DEV Community: Joichiro Mitaka

Using Zstd Frames to Egress Partial Parquet Files

Joichiro Mitaka — Wed, 24 Jun 2026 15:26:22 +0000

Jump Tables, TLV Footers, and the Real Cost of Reading What You Don't Need

You're paying for bytes you never read.

A data engineer on a busy pipeline touches dozens of Parquet files a day: schema discovery, predicate pushdown, column pruning, metadata scrapes for a data catalog sync. In each case, the application needs maybe 200 KB of context from a file that is 4 GB on disk. Without a seekable archive format and a jump table to find the right frame, your HTTP client fetches the whole thing, and your cloud egress invoice reflects every unnecessary gigabyte.

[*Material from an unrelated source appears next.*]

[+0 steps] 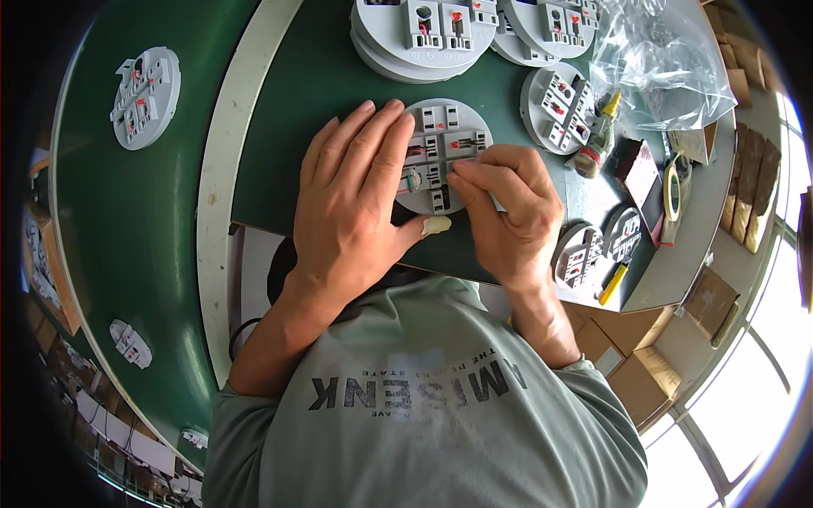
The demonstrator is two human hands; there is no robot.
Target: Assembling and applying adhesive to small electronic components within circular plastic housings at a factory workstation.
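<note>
A round grey plastic base (pixel 440 146) with raised blocks and small red and black parts lies on the green table in front of me. My left hand (pixel 351 203) is open, its fingers stretched out along the base's left side, the index finger over its edge. The left thumb, with a pale wrap on its tip, lies by the lower edge. At the base's lower right, the thumb and forefinger of my right hand (pixel 515 207) are pinched together; what is between them is hidden. A small part with coloured wires (pixel 412 181) shows near the left fingers.
Stacked grey bases (pixel 423 68) stand beyond, with a clear plastic bag (pixel 660 59) at far right. A bottle with a yellow nozzle (pixel 595 144), a tape roll (pixel 672 190) and a yellow-handled tool (pixel 614 284) lie right. Left, a green belt (pixel 161 237) carries more bases.
</note>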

This post quantifies the problem, then walks through how HuskHoard uses seekable Zstd frames, a per-volume jump table, and TLV-encoded footer metadata to make partial egress a first-class citizen across multi-volume archives — disk, cloud, and LTO tape alike.

The Problem, In Dollars

S3 standard egress runs $0.09/GB. GCS is $0.08/GB. Even Cloudflare R2, which is free for egress from R2 to the internet, still costs you in latency and API call count when you cannot bound the range of bytes you need.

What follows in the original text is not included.